Although the associations found are significant, the models account for only a small part of the variation found in the outcome parameters. Nevertheless, awareness of a relationship between patient views about medication on the one hand, and medication use and treatment results on the other, is clinically relevant. Chronic pain is a complex condition, and treatment results are often unsatisfactory. As a prescription of pain medication is very common, any small step in improving the use and the effects of this treatment should be considered.

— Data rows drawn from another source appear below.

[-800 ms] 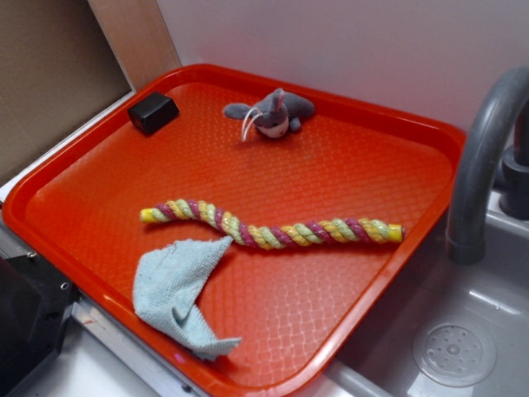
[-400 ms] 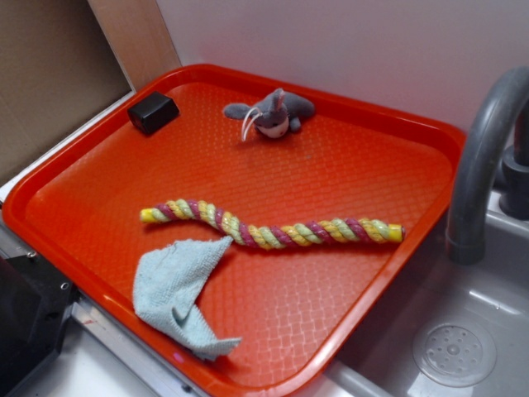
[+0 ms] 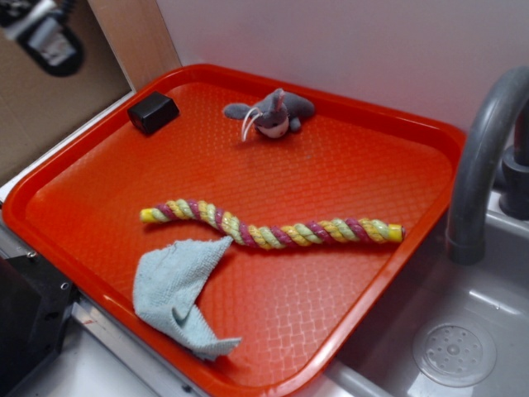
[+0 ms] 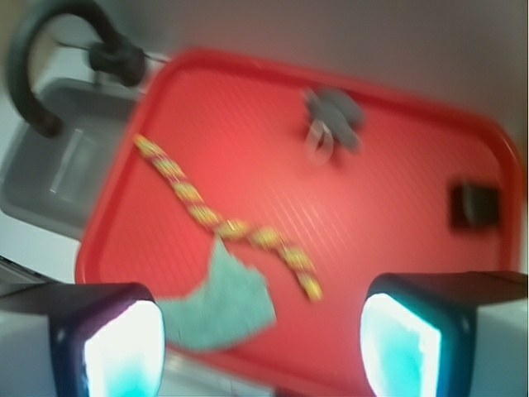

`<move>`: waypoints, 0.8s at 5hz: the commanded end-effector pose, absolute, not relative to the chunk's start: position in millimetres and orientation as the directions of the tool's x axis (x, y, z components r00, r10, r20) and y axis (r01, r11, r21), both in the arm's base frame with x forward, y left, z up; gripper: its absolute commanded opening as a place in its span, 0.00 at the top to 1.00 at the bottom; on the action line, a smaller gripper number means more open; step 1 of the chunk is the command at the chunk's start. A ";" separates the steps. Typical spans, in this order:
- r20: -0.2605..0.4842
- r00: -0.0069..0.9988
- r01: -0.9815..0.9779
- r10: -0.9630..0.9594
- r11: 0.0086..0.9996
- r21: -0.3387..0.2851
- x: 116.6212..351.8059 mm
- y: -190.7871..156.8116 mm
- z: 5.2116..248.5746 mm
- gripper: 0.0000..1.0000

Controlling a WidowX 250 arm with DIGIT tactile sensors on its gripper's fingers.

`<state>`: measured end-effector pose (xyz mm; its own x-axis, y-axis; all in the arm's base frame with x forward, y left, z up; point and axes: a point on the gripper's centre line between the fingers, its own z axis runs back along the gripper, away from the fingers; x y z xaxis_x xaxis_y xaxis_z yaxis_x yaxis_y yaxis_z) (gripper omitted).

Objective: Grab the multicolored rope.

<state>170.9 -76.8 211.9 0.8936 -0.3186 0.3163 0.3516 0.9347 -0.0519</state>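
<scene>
Gripper (image 4: 260, 347) high above the tray, jaws spread wide and empty.
The multicolored rope (image 3: 273, 227) lies wavy across the middle of the red tray (image 3: 376, 116), one end touching the pale blue cloth (image 3: 178, 294); a grey plush toy (image 3: 273, 112) sits well apart.

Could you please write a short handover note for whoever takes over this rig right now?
Gripper: open, holding nothing, high above the tray; in the exterior view only a blurred part of the arm shows at the top left corner.
Rope: lies flat and wavy across the middle of the red tray, untouched. One corner of the pale blue cloth touches it near its middle.
Also on the tray, apart from the rope: grey plush toy at the far edge, black block in the far left corner.
Done: nothing yet.
Left: descend over the rope, close the fingers on it, lift.
</scene>
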 end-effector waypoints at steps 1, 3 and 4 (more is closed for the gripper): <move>0.379 0.752 0.576 -0.540 0.817 0.022 211.3 -140.5 180.3 0.00; 0.259 0.741 0.637 -0.619 0.770 0.019 212.2 -159.8 117.9 0.00; 0.187 0.749 0.644 -0.636 0.764 0.022 212.8 -157.5 86.4 0.00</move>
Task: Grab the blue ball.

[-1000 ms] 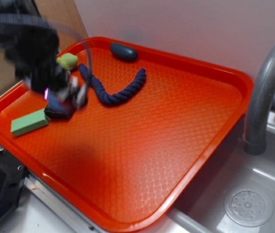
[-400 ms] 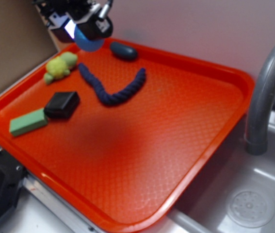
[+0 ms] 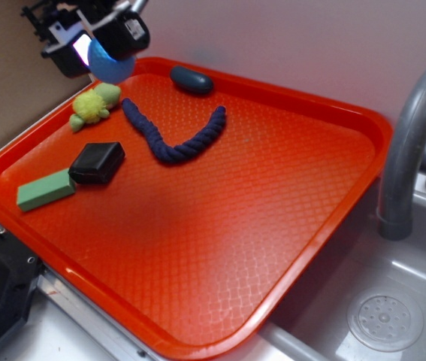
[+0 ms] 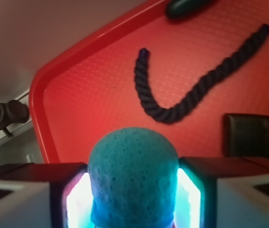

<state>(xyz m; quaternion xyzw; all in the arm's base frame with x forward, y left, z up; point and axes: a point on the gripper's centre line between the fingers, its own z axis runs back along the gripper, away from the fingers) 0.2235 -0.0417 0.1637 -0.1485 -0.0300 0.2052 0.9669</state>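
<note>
- Above the red tray's (image 3: 303, 248) far-left corner, your end effector (image 3: 101, 47) clamps the blue ball (image 4: 133, 175) between both fingers.
- Ball hangs clear of the tray.

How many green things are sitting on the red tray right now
2. The yellow-green plush toy lies near the tray's far left edge; the flat green block lies at the near left, touching the black block.

This looks like a kitchen-sink setup, possibly a toy or mock one. A grey curved faucet (image 3: 412, 143) rises beside a grey basin (image 3: 415, 263) with a round drain (image 3: 385, 321) in its floor. An orange cafeteria-style tray (image 3: 288, 188) lies on the counter beside the basin, with a plain pale wall (image 3: 288, 37) behind.
</note>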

A limitation of this study might have been the fact that it is a substudy within a randomized trial that investigated the effect of different follow-up strategies on medication adherence and pain treatment satisfaction. However, the study allocation did not contribute to any of the outcome parameters used in this study. Second, the follow-up period after the initiation of chronic pain therapy in this study was only 11 weeks, which may account for the relatively low nonadherence rates. It is likely that nonadherence rates would have been higher after, for example, 6 months. Third, we did not perform post hoc corrections for multiple testing. However, as the number of covariates in the analyses remained limited and most associations were highly significant, they were not likely to be based on coincidence. A final limitation is the dropout rate of 25%, for which the reasons were not recorded. The nonresponders were younger, which is an independent risk factor for nonadherence.4 Patients who do not adhere to a study protocol, which consists of the completion of 2 questionnaires, might have different medication adherence patterns as well.
In conclusion, this study prospectively confirms earlier cross-sectional reports about the association between attitudes towards prescribed pain medication and nonadherence patterns. Furthermore, attitudes and concerns towards pain medication were related to outcome parameters. To improve medication adherence and therapy outcome, patient beliefs about pain medication should be addressed.